▸ **Exercise aim**
Give every line of the data again, exactly as it is written.

*** The data ***

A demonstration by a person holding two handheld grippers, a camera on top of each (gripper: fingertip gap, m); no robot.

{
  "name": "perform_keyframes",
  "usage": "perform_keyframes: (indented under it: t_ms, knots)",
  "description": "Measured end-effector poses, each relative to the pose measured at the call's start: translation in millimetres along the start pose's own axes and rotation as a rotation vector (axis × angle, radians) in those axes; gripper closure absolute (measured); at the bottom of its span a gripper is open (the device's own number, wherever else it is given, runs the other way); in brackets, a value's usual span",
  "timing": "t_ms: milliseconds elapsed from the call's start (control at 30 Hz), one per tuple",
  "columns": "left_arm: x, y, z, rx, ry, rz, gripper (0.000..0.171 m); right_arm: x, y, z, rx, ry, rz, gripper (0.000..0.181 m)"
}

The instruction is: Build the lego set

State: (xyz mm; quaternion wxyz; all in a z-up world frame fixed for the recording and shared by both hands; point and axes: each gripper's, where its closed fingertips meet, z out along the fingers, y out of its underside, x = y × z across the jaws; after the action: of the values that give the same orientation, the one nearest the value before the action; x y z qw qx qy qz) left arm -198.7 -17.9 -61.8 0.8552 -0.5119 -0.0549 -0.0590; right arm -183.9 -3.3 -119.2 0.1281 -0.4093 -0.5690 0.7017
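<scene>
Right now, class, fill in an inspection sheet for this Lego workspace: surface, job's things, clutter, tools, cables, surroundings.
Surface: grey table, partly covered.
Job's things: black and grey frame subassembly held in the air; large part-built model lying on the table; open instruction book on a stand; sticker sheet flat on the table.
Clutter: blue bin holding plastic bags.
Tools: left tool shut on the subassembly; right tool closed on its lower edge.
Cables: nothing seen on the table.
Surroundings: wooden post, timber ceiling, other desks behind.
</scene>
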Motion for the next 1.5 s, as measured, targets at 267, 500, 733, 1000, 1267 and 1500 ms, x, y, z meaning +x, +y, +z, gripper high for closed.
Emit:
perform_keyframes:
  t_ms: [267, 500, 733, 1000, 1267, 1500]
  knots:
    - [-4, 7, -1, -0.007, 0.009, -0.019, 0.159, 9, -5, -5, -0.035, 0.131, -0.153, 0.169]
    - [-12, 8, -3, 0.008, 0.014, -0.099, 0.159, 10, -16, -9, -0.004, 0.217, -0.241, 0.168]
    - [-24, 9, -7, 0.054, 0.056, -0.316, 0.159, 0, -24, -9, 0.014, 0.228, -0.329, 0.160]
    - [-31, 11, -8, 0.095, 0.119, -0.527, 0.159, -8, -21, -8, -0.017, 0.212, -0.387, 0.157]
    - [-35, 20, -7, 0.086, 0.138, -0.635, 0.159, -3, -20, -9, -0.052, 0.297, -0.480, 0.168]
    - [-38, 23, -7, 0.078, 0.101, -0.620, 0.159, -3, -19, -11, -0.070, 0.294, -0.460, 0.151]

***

▸ **Task solution**
A demonstration by a person holding two handheld grippers, a camera on top of each (gripper: fingertip gap, m); no robot.

{
  "name": "perform_keyframes",
  "usage": "perform_keyframes: (indented under it: t_ms, knots)",
  "description": "Measured end-effector poses, each relative to the pose measured at the call's start: translation in millimetres along the start pose's own axes and rotation as a rotation vector (axis × angle, radians) in those axes; gripper closure absolute (measured); at the bottom of its span a gripper is open (the device's own number, wherever else it is given, runs the other way); in brackets, a value's usual span",
  "timing": "t_ms: milliseconds elapsed from the call's start (control at 30 Hz), one per tuple",
  "columns": "left_arm: x, y, z, rx, ry, rz, gripper (0.000..0.171 m); right_arm: x, y, z, rx, ry, rz, gripper (0.000..0.181 m)"
}

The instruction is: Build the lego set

State: (xyz mm; quaternion wxyz; all in a z-up world frame fixed for the recording and shared by both hands; point and axes: each gripper's, where its closed fingertips meet, z out along the fingers, y out of its underside, x = y × z across the jaws; after the action: of the values that give the same orientation, the one nearest the value before the action; x y z qw qx qy qz) left arm -198.7 -17.9 -61.8 0.8552 -0.5119 -0.0549 -0.0590; right arm -183.9 -3.3 -119.2 0.1281 -0.4093 -0.5690 0.7017
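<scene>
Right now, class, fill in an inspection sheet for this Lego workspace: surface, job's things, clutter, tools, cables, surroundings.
Surface: grey table, partly covered.
Job's things: black and grey frame subassembly held in the air; large part-built model lying on the table; open instruction book on a stand; sticker sheet flat on the table.
Clutter: blue bin holding plastic bags.
Tools: left tool shut on the subassembly; right tool closed on its lower edge.
Cables: nothing seen on the table.
Surroundings: wooden post, timber ceiling, other desks behind.
</scene>
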Motion for the next 1.5 s, as measured, targets at 267, 500, 733, 1000, 1267 and 1500 ms, x, y, z meaning +x, +y, +z, gripper high for closed.
Emit:
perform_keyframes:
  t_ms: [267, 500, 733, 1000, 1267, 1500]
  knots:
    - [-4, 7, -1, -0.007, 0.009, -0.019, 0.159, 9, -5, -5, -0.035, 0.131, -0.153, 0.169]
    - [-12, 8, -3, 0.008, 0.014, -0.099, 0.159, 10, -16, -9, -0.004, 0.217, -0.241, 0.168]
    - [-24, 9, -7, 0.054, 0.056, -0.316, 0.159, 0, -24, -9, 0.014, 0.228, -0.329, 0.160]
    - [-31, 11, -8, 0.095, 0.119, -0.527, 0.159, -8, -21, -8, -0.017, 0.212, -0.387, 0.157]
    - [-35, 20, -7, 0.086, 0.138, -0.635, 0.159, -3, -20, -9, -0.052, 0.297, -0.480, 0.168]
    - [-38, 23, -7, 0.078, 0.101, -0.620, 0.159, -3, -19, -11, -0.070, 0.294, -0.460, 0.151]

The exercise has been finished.